Online banking outages at the $1.6 billion Orlando, Fla.-based Fairwinds Credit Union were so bad this winter, on Feb. 13 CEO Larry Tobin wrote in an email to members that the service disruptions were “unacceptable.”

“FAIRWINDS is responsible for the level of service you receive. Frankly speaking, we owe you better service,” he wrote.

Tobin readily assigned blame for the outages: Digital Insight.

Formerly owned by software company Intuit, the California-based Digital Insight was sold in January to Georgia-based ATM maker NCR, after private equity investors who had bought the business from Intuit flipped it after just a few months.

The past year apparently has been rough for many DI customers, which include hundreds of credit unions.

In February, an outage that lasted for hours affected hundreds of DI customers according to a spokeswoman. Other sources claimed all DI customers lost service that day.

At Fairwinds, the outages have triggered many angry posts to the institution’s Facebook page. 

On Feb. 11, Eric King succinctly posted: “Annnnnnnnnd … down again.”

Rose Lejiste posted on Feb. 21, “Down again??! What is going on over there? This is like the umpteenth time in the last week. Is it server issues? This is getting to be so annoying.”

On Feb. 6, the credit union itself posted to Facebook.

“We are currently experiencing a service disruption within FAIRWINDS Online. We have identified the source of the disruption and are working to correct this as quickly as possible. We will keep you posted and thank you for your patience,” the post said.

The credit union posted similar messages on many other days in the past month, signaling that the outages were recurrent.

In an interview, Dion Shelton, director, Digital Insight Operations, indicated that the cause of that big February outage was component failure at a data center hosted by former parent company Intuit.

At press time, Intuit had not responded to a request for comment.

Shelton added that in the works was a move of the Digital Insight data into a new data center owned by parent NCR.  He said location would be “outfitted with the latest and greatest technologies.”

Shelton cautioned that that migration had not yet begun and he put no timeframe on the move.

“We are working to get out of the Inuit data center as quickly as possible but no date has been set,” he said.

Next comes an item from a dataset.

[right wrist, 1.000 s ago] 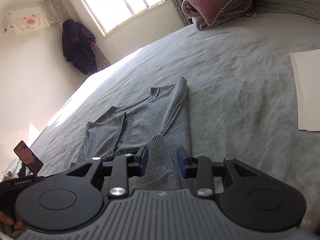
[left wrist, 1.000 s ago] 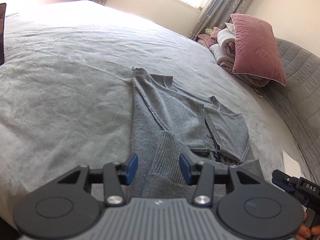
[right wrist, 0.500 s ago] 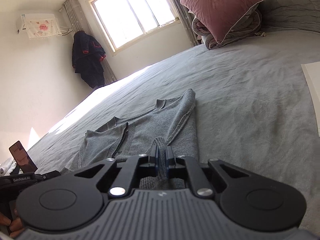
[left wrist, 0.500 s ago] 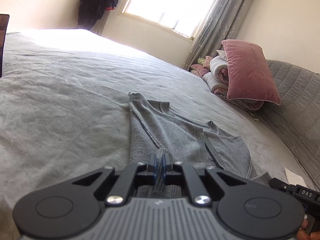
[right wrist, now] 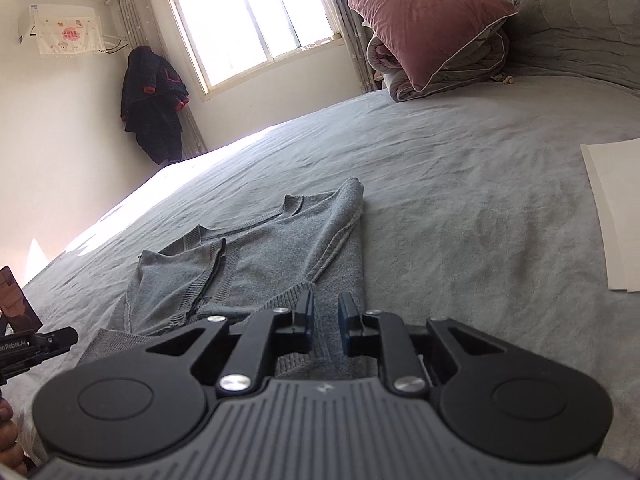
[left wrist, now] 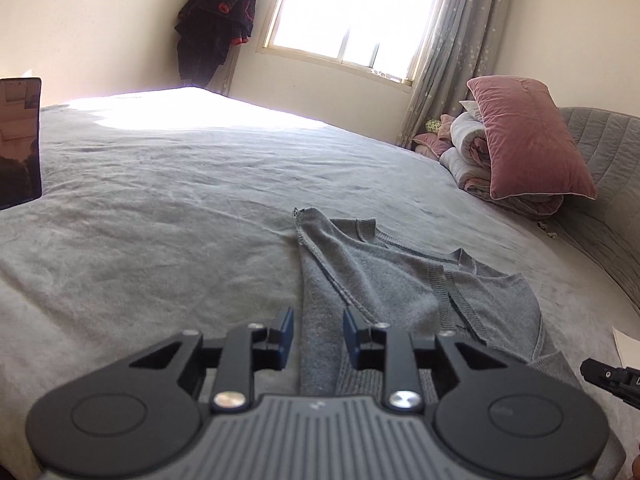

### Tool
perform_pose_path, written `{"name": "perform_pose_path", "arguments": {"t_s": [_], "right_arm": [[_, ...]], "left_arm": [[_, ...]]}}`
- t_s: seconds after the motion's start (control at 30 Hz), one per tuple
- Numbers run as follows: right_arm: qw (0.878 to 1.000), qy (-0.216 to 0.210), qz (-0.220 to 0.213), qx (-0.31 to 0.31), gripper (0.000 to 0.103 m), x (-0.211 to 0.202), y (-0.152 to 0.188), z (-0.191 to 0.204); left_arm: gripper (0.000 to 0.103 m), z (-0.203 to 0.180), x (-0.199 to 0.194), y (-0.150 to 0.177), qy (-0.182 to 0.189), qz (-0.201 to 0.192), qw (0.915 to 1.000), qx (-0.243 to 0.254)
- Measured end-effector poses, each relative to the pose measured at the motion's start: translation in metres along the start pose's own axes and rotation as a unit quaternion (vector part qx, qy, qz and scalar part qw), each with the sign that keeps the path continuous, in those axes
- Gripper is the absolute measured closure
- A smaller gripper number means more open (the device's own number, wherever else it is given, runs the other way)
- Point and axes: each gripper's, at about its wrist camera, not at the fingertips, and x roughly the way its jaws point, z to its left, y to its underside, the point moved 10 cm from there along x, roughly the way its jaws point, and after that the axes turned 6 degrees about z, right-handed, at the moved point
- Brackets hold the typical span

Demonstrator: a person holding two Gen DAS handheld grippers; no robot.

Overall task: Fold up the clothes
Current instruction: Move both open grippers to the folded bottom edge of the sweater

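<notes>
Left wrist: both tongs just opening, grey sweater [left wrist: 384, 280] between.

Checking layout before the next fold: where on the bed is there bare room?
Bare bed runs from the sweater toward the window side, and between sweater and paper. It is crowded at the pillow and bedding pile.

A wide grey bed [left wrist: 160, 208] filled the room. Sun poured through the window [left wrist: 352, 12], flanked by grey curtains [left wrist: 452, 60]. A dark coat [left wrist: 216, 24] hung in the corner; a pink pillow [left wrist: 528, 136] leaned on folded quilts [left wrist: 468, 152].
</notes>
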Motion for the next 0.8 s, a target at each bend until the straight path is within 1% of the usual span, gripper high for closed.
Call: {"name": "perform_pose_path", "arguments": {"t_s": [0.03,0.1,0.2,0.23,0.27,0.37,0.4,0.43,0.53,0.6,0.63,0.67,0.7,0.73,0.77,0.8], "right_arm": [[1.000,-0.005,-0.001,0.003,0.085,-0.002,-0.001,0.001],[1.000,-0.013,-0.001,0.007,0.085,-0.005,-0.004,0.003],[1.000,-0.020,0.005,0.006,0.085,-0.005,-0.003,0.007],[1.000,-0.024,0.012,0.008,0.085,-0.004,-0.001,0.009],[0.999,-0.027,0.021,0.012,0.084,-0.002,0.002,0.009],[0.997,-0.020,0.062,0.032,0.084,0.008,0.014,0.002],[0.996,-0.005,0.079,0.032,0.084,0.012,0.018,-0.001],[0.996,0.007,0.088,0.025,0.084,0.011,0.020,-0.002],[0.995,0.018,0.097,0.000,0.083,0.000,0.019,0.003],[0.994,0.018,0.104,0.002,0.075,-0.010,0.015,0.003],[0.994,0.017,0.108,0.006,0.063,-0.014,0.012,0.002],[0.994,0.014,0.112,0.012,0.055,-0.020,0.010,0.000],[0.993,0.009,0.119,0.022,0.055,-0.027,0.009,-0.002],[0.991,0.002,0.129,0.034,0.055,-0.032,0.009,-0.005],[0.989,-0.004,0.141,0.046,0.055,-0.036,0.010,-0.009],[0.986,-0.010,0.154,0.060,0.055,-0.042,0.013,-0.012]], "left_arm": [[0.074,-0.002,-0.003,-0.003,0.007,-0.005,1.0000,-0.003],[0.073,-0.011,-0.006,-0.002,0.023,-0.002,0.9997,0.001],[0.072,-0.026,-0.009,0.005,0.037,0.002,0.9991,0.022],[0.069,-0.030,-0.009,0.008,0.043,0.003,0.9987,0.029],[0.064,-0.031,-0.006,0.013,0.042,0.012,0.9985,0.033],[0.062,-0.026,0.013,0.035,0.014,0.078,0.9962,0.036],[0.062,-0.022,0.015,0.038,0.005,0.088,0.9957,0.030],[0.062,-0.020,0.011,0.037,0.008,0.089,0.9958,0.021],[0.058,-0.016,-0.004,0.030,0.017,0.102,0.9947,0.005],[0.054,-0.013,-0.014,0.024,0.023,0.113,0.9934,-0.003],[0.054,-0.011,-0.019,0.021,0.026,0.119,0.9926,-0.009],[0.052,-0.006,-0.023,0.018,0.029,0.126,0.9914,-0.018],[0.050,-0.002,-0.028,0.015,0.033,0.134,0.9901,-0.028],[0.044,0.003,-0.031,0.013,0.039,0.144,0.9880,-0.038],[0.040,0.007,-0.034,0.014,0.050,0.162,0.9843,-0.051],[0.039,0.011,-0.035,0.016,0.063,0.179,0.9796,-0.065]]}}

Shelton said in the meantime Digital Insight is working closely with Intuit to mitigate any further issues.

At least one media report had blamed the outages on issues arising during a migration of Digital Insight data out of the Intuit data center, but Digital Insight said that migration has not yet begun. 

The issues experienced by some credit unions in the winter had nothing to do with any migration, said the company’s spokespeople.

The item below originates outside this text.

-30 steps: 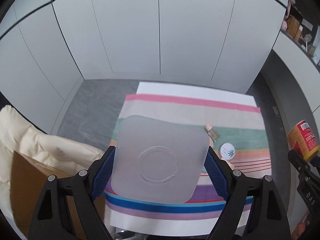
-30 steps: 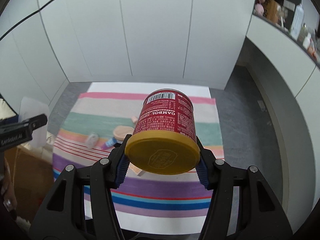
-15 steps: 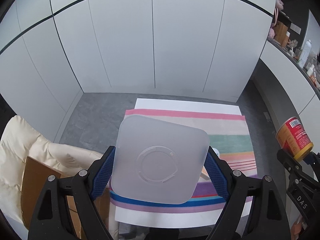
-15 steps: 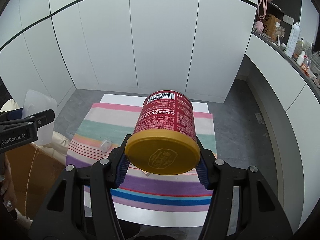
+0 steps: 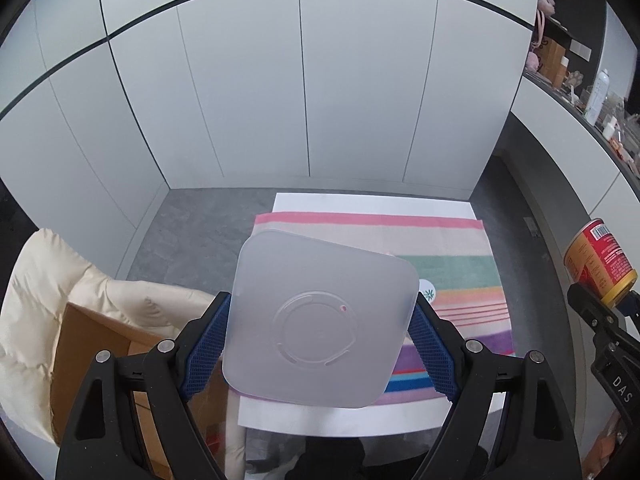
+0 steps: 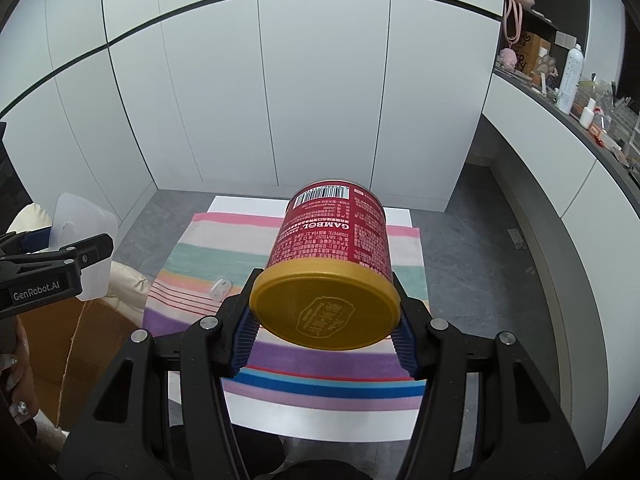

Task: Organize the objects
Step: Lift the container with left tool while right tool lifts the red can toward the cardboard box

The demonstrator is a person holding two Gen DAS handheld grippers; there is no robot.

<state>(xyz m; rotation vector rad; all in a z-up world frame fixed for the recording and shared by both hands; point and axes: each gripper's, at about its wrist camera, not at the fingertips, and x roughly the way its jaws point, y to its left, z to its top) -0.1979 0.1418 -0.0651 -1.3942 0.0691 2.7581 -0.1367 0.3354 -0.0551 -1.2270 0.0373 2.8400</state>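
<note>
The frosted box (image 5: 320,320) is sitting between the blue pads (image 5: 204,356) of the left hand-held gripper (image 5: 318,344), which is gripping it at a wide opening, above the striped cloth (image 5: 452,256). What is inside the box I cannot tell. The red can (image 6: 332,248) with the yellow lid (image 6: 324,308) is being held tilted by the right hand-held gripper (image 6: 324,338), at a narrower opening. A small white jar (image 5: 427,291) is lying on the cloth. A cardboard box (image 5: 92,344) is standing at the left.

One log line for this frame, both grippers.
left gripper: shut on lid | right gripper: shut on can | both above striped cloth
</note>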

Questions remain about how wide and deep the outages were. In an interview, Digital Insight executives acknowledged that many institutions had been impacted, at various times, but no quantification was provided.

An executive at an affected credit union who asked not to be named said ever since Intuit sold Digital Insight last year, his institution has had about three dozen outage incidents with a resulting downtime of more than 100 hours. 

“Some outages were as long as five hours,” he said.

When asked for comment on that particular complaint, Digital Insight declined.

At Fairwinds, executive vice president Charlie Lai expressed frustration with the credit union’s recent experience with Digital Insight. 

“We have to offer quality services to our members. The DI track record with us has not been what we expected,” he said.

Lai nonetheless expressed optimism about the future. 

“We are an NCR shop. We have a long and rich history with them, and Digital Insight now is saying all the right things,” he said.

Lai added that when Digital Insight works, it’s great. The frequency in which it doesn’t work is the issue, he said.